____ RECORDS PROVIDED

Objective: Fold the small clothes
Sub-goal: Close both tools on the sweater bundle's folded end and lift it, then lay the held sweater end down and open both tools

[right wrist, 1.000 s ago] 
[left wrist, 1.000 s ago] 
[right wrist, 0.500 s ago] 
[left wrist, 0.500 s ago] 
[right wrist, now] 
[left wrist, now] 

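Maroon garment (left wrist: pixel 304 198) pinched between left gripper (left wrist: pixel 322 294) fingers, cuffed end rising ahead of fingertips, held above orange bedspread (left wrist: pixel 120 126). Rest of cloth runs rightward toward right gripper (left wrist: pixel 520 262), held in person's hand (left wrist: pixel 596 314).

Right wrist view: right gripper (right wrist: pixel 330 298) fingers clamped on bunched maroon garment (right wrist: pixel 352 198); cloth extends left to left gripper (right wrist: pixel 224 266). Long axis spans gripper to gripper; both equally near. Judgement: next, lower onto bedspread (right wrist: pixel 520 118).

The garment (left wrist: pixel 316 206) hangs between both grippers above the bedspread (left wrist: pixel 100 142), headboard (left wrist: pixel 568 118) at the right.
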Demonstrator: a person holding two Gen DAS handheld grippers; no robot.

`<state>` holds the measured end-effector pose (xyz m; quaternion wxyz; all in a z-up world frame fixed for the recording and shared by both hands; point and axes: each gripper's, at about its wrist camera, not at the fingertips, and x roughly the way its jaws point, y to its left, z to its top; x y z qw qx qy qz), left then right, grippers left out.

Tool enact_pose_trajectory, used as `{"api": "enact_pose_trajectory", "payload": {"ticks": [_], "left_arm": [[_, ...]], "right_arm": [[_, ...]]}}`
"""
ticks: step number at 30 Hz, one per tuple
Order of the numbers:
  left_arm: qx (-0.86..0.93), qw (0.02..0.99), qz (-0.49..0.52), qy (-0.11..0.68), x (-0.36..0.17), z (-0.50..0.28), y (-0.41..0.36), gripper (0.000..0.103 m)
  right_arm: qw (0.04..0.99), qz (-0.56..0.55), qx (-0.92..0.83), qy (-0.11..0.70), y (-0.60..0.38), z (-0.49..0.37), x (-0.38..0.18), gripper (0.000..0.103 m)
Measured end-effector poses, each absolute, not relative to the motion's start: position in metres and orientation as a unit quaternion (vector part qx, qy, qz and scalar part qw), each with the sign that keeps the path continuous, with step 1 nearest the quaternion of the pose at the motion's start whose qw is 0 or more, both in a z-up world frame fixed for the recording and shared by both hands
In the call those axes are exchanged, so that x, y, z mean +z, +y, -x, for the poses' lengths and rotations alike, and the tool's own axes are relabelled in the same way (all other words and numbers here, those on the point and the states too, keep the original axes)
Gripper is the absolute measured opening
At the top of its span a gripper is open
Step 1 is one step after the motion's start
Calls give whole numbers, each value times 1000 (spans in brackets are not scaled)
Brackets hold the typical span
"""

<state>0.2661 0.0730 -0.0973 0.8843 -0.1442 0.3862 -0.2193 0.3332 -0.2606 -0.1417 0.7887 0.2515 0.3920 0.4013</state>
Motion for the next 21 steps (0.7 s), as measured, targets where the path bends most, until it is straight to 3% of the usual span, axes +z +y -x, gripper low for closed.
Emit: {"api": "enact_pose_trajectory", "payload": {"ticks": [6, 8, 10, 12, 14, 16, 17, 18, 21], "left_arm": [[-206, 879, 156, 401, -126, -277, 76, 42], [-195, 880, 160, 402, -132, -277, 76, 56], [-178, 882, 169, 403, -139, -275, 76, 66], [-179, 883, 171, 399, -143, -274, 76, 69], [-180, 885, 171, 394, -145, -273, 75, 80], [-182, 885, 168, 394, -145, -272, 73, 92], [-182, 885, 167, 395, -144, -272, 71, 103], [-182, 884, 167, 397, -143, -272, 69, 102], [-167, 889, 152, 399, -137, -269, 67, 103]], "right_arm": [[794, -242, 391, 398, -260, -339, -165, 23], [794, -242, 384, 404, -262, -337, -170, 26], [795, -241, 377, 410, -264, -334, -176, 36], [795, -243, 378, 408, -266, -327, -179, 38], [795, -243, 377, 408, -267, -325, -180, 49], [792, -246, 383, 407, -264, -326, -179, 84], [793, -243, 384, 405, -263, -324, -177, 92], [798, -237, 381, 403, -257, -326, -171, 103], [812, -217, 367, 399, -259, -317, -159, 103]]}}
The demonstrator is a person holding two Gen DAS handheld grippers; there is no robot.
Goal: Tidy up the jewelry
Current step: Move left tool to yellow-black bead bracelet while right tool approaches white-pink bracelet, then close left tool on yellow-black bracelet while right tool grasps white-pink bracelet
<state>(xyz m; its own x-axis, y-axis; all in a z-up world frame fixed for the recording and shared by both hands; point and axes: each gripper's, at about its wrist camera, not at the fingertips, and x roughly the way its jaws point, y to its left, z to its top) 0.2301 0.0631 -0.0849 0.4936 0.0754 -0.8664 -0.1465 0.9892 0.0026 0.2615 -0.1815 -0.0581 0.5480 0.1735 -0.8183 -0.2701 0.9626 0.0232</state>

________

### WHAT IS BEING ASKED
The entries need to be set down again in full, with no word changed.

### SOLUTION TO THE EXERCISE
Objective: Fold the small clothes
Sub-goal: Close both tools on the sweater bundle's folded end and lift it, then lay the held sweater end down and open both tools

[right wrist, 1.000 s ago] 
[left wrist, 1.000 s ago] 
[right wrist, 0.500 s ago] 
[left wrist, 0.500 s ago] 
[right wrist, now] 
[left wrist, now] 

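Maroon garment (left wrist: pixel 304 198) pinched between left gripper (left wrist: pixel 322 294) fingers, cuffed end rising ahead of fingertips, held above orange bedspread (left wrist: pixel 120 126). Rest of cloth runs rightward toward right gripper (left wrist: pixel 520 262), held in person's hand (left wrist: pixel 596 314).

Right wrist view: right gripper (right wrist: pixel 330 298) fingers clamped on bunched maroon garment (right wrist: pixel 352 198); cloth extends left to left gripper (right wrist: pixel 224 266). Long axis spans gripper to gripper; both equally near. Judgement: next, lower onto bedspread (right wrist: pixel 520 118).

The garment (left wrist: pixel 316 206) hangs between both grippers above the bedspread (left wrist: pixel 100 142), headboard (left wrist: pixel 568 118) at the right.
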Demonstrator: a person holding two Gen DAS handheld grippers; no robot.

`<state>` holds the measured end-effector pose (xyz m; quaternion wxyz; all in a z-up world frame fixed for the recording and shared by both hands; point and axes: each gripper's, at about its wrist camera, not at the fingertips, and x roughly the way its jaws point, y to its left, z to its top; x y z qw qx qy qz), left then right, grippers left out.

Tool enact_pose_trajectory, used as `{"api": "enact_pose_trajectory", "payload": {"ticks": [_], "left_arm": [[_, ...]], "right_arm": [[_, ...]]}}`
"""
ticks: step number at 30 Hz, one per tuple
Order of the numbers:
  left_arm: qx (-0.86..0.93), qw (0.02..0.99), qz (-0.49..0.52), qy (-0.11..0.68), x (-0.36..0.17), z (-0.50..0.28), y (-0.41..0.36), gripper (0.000..0.103 m)
  right_arm: qw (0.04..0.99), qz (-0.56..0.55), qx (-0.92..0.83), qy (-0.11..0.70), y (-0.60..0.38), z (-0.49..0.37), x (-0.38..0.18), gripper (0.000..0.103 m)
Measured end-effector poses, each absolute, not relative to the motion's start: position in metres and orientation as a unit quaternion (vector part qx, qy, qz and scalar part qw), each with the sign that keeps the path continuous, with step 1 nearest the quaternion of the pose at the motion's start whose qw is 0 or more, both in a z-up world frame fixed for the recording and shared by both hands
In the call those axes are exchanged, so that x, y, z mean +z, +y, -x, for the poses' lengths and rotations alike, and the tool's own axes are relabelled in the same way (all other words and numbers here, those on the point and the states too, keep the original axes)
Gripper is the absolute measured opening
At the top of its span a gripper is open
Step 1 is one step after the motion's start
Calls give whole numbers, each value times 1000 (spans in brackets are not scaled)
Brackets hold the typical span
"""

<state>0.2661 0.0730 -0.0973 0.8843 -0.1442 0.3862 -0.2193 0.3332 -0.2606 -0.1417 0.7887 0.2515 0.3920 0.4013</state>
Motion for the next 21 steps (0.7 s), as measured, targets where the path bends most, until it is straight to 3% of the usual span, axes +z +y -x, gripper low for closed.
Emit: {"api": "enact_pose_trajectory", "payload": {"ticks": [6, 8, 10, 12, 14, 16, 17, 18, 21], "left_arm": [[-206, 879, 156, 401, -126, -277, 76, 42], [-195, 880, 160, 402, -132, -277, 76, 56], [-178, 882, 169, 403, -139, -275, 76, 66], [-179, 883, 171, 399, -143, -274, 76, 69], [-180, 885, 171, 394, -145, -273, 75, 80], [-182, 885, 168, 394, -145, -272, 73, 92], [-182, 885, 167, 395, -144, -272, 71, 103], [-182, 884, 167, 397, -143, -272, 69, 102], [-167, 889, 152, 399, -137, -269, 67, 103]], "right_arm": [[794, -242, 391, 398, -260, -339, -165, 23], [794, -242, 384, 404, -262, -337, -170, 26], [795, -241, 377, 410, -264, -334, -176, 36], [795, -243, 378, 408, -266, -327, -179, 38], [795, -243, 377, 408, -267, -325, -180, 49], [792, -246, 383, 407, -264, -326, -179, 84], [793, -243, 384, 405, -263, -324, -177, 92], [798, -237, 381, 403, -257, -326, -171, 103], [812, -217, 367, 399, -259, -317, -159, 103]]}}
The demonstrator is a person holding two Gen DAS handheld grippers; there is no robot.
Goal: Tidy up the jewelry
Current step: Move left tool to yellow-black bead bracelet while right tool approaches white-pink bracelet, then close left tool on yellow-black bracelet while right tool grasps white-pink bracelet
<state>(xyz m; its own x-axis, y-axis; all in a z-up world frame fixed for the recording and shared by both hands; point and axes: each gripper's, at about its wrist camera, not at the fingertips, and x roughly the way its jaws point, y to its left, z to its top) 0.2301 0.0631 -0.0849 0.4936 0.0754 -0.8664 -0.1465 0.9892 0.0026 0.2615 -0.1815 -0.0581 0.5480 0.1735 -0.8183 -0.2701 0.9626 0.0232</state>

The answer has been fully written out.